Coût de la dissuasion nucléaire : des investissements cycliques

Recherches & Documents n°11/2017
Emmanuelle Maître, décembre 2017

Dans les trois États nucléaires de l’OTAN (États-Unis, France, Royaume-Uni), la dissuasion a représenté ces dernières années une composante modeste des budgets de la Défense. Néanmoins, les trois pays s’apprêtent à des investissements majeurs pour pérenniser leurs capacités nucléaires et les adapter aux nouveaux besoins techno­logiques. En effet, par un hasard du calendrier, les trois États se trouvent en position de devoir réinvestir dans une nouvelle génération de SNLE, un poste particulièrement coûteux. En termes financiers, cela va se traduire dans les trois États par une hausse substantielle des budgets de la dissuasion. Ainsi, à l’échelle française, il a été annoncé dès 2012 le doublement du budget de la dissuasion d’ici à 2025 avec un coût de modernisation estimé à 29 milliards d’euros pour les FOST et 2,6 milliards d’euros pour les FAS« L'avenir des forces nucléaires françaises », Rapport d'information n° 668 (2011-2012) de MM. Didier Boulaud, Xavier Pintat, Jean-Pierre Chevènement, Mmes Michelle Demessine, Josette Durrieu, MM. Jacques Gautier, Alain Gournac, Gérard Larcher et Bernard Piras, fait au nom de la Commission des affaires étrangères et de la défense du Sénat, déposé le 12 juillet 2012..

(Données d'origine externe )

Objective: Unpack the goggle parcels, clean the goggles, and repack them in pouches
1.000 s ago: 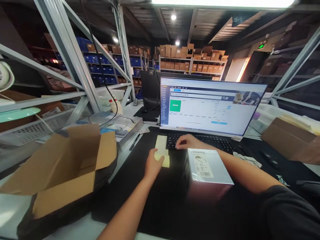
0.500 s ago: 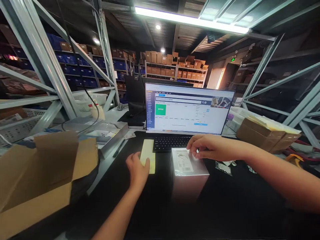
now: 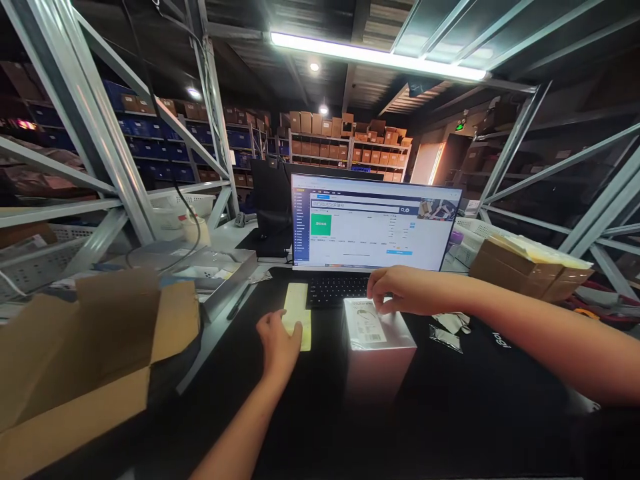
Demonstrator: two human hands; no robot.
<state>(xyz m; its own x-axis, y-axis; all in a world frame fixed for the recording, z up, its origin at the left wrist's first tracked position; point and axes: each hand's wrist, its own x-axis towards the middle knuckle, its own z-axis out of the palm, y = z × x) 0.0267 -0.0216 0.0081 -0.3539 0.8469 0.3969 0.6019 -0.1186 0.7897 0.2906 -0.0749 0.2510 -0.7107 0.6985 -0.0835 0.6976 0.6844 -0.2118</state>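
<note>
A silvery box (image 3: 379, 325) with a white printed label (image 3: 369, 325) on its top stands on the black desk mat in front of the keyboard. Over its far right edge is my right hand (image 3: 391, 291), fingers curled down and pressed together near the label; what the fingertips hold, if anything, is hidden. To the left of the box lie pale yellow paper slips (image 3: 297, 299), flat on the mat. My left hand (image 3: 280, 340) rests at their left edge, thumb and fingers apart, the thumb over the lower slip.
An open cardboard box (image 3: 115, 327) stands at the left. Behind the silvery box are a black keyboard (image 3: 335, 289) and a lit monitor (image 3: 370, 230). Small plastic packets (image 3: 446, 338) lie at the right, with a closed carton (image 3: 520, 270) beyond them. Metal rack posts flank both sides.
My right hand has shifted slightly left over the box top. My left hand stays by the yellow slips, its fingers moving a little. The camera view has tilted up slightly.
</note>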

En raison de la part élevée des coûts de développement et de production des principaux équipements liés à la dissuasion (c’est-à-dire notamment des SNLE, bombardiers, voire dans une moindre mesure des missiles, sans oublier les programmes de simulation), les budgets de la dissuasion ont tendance à fluctuer en fonction des grandes décisions d’investissements et de renouvellement des systèmes. Il se forme donc un phénomène de cycle. Celui-ci implique de faire un réel effort budgétaire à chaque ouverture d’un nouveau cycle, ce qui a des conséquences militaires (besoin éventuel de sacrifier d’autres demandes d’équipements des forces conventionnelles), mais également politiques puisque cet effort intervient au terme d’une décision des gouvernements et de leurs parlements respectifs. De manière notable, il apparaît que plus l’arsenal d’un pays est réduit, plus l’effet de cycle est marqué. En effet, le Royaume-Uni par exemple, a très peu de grands investissements à réaliser, et le plus important d’entre eux, le renouvellement des SNLE, intervient à intervalle lointain par volonté justement de réaliser des économies. De plus, dans ce cas, le budget de fonctionnement est assez réduit. Les effets de cycle sont donc plus visibles et plus complexes à gérer au niveau budgétaire, mais également politique.

Cette note s’intéresse à cet effet de cycle, et cherche à en analyser succinctement les mouvements dans une perspective comparative (entre pays dont les données sont disponibles) et historiques. Ainsi, elle présente les cycles actuels et les rapporte aux calendriers d’acquisition de systèmes. Par ailleurs, elle tire des conclusions modestes des précédents phénomènes de cyclicité.

Plusieurs réserves doivent être émises à ce stade. Tout d’abord, certaines données n’existent pas, pour le Royaume-Uni, la Russie et la Chine, il est impossible de recueillir des données historiques fiables en source ouverte. Par ailleurs, il est difficile de définir de manière unique le concept de « dépenses nucléaires », car le périmètre est très variable (voir diagramme ci-dessous). Les chiffres et données présentés dans cette note ne sont pas comparables, car ils intègrent des définitions différentes. Ils permettent néanmoins de dégager de grandes tendances, ce qui est l’objectif de ce travail. Deuxièmement, certains pays n’ont pas rendu publique la décomposition de leurs dépenses historiques depuis la Seconde Guerre mondiale. Il est donc impossible d’analyser la cyclicité des investissements de ces pays de manière chiffrée. Les conclusions de cette étude intègrent ces limites.